Though the most obvious use of this technology is in basic research, clinicians could also find such a chip useful, Hansen said. Though no research has demonstrated that single cell measurements can improve the diagnosis of a disease, he said, detecting mutations in a heterogeneous mixture of tumor cells, some of which may confer drug resistance, could help clinicians decide how to treat the cancer. Currently Hansen is collaborating with Fluidigm Corporation, which develops and sells a microfluidic chips for a number of applications, to further develop the chip.
NEEDS IMPROVEMENT: While the chip gives researchers a new way to study large numbers of individual cells, it can currently only detect one to two genes per cell, said Hansen. Measuring 10 or more genes—using multiplex PCR—could give researcher a better sense of the individual gene signature of a cell.

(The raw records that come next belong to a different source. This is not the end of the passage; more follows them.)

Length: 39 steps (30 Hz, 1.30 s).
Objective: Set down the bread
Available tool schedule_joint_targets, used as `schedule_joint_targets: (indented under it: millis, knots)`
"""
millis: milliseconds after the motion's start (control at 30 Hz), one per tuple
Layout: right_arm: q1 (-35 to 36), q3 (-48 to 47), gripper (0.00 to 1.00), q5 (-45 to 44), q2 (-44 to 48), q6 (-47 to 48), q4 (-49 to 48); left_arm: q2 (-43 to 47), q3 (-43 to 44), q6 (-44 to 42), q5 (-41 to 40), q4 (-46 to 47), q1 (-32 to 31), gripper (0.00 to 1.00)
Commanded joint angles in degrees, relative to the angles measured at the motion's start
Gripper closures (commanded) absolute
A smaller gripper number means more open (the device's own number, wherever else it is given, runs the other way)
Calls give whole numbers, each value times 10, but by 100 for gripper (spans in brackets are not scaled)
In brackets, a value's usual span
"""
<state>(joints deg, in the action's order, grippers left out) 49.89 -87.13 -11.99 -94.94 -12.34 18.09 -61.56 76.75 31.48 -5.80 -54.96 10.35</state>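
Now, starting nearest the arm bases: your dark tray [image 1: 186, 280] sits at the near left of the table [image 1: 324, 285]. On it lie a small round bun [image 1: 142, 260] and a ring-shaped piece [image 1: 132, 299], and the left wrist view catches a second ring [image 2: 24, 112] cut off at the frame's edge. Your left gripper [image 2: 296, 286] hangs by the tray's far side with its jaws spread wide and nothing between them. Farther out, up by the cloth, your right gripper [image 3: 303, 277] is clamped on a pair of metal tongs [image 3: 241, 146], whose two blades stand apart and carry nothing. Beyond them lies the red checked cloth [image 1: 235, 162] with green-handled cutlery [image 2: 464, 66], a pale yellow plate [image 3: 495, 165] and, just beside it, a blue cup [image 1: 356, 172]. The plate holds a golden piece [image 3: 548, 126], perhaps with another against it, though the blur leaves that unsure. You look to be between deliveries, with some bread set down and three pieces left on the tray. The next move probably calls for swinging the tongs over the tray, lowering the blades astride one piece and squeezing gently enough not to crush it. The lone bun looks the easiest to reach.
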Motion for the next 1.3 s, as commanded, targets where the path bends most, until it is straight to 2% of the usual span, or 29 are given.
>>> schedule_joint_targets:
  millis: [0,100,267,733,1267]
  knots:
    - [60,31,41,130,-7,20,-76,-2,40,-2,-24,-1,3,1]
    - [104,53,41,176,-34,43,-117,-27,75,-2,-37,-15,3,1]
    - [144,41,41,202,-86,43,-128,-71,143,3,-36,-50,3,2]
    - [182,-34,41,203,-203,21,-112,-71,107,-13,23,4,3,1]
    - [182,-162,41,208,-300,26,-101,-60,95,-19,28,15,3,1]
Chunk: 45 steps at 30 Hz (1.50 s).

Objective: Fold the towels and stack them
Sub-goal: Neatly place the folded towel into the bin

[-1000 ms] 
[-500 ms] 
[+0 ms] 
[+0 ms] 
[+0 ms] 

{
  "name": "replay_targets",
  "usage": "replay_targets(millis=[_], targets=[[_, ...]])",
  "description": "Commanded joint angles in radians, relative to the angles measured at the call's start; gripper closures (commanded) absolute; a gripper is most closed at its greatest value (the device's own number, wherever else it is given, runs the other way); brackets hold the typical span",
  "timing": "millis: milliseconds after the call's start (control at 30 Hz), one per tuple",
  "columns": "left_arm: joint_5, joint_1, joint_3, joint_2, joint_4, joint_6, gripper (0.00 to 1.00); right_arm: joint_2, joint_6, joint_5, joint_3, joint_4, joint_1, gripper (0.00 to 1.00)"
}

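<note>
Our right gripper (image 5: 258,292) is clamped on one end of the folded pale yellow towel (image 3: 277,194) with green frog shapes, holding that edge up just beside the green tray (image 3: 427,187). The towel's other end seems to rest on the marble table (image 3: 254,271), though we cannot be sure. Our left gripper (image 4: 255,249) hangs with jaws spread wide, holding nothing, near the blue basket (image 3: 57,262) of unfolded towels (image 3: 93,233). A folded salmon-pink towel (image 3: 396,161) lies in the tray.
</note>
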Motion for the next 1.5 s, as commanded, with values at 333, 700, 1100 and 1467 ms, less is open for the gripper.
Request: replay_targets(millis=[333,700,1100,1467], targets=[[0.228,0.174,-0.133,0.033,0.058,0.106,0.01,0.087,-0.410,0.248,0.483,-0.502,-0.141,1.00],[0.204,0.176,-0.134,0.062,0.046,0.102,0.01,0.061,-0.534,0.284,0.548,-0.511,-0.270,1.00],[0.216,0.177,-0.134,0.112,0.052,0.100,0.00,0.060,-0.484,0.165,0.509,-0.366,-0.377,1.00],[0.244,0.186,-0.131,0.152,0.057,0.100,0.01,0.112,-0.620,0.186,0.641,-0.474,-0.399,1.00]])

Furthermore, the current chip uses real time PCR, which incorporates fluorescently tagged nucleotides after each cycle of PCR replication, requiring a large and sensitive optical reader "The next obvious step would be to get rid of fluorescence detection (go to electronic detection) so it can be made cheaper and more portable," Albert Folch of the University of Washington, who did not participate in the research, said in an email, by replacing the fluorescence detection with an electronically-read microarray chip, for example.
Because the innovation is being explored as a potential product by Fluidigm, no price has been set. But as far at the cost of the reagents goes, Hansen said that it would cost the same amount to run an entire chip of 300 cells as it would to do a single cell analysis in a tube.
A. K. White et al., "High-throughput microfluidic single-cell RT-qPCR," PNAS, doi: 10.1073/pnas.1019446108, 2011.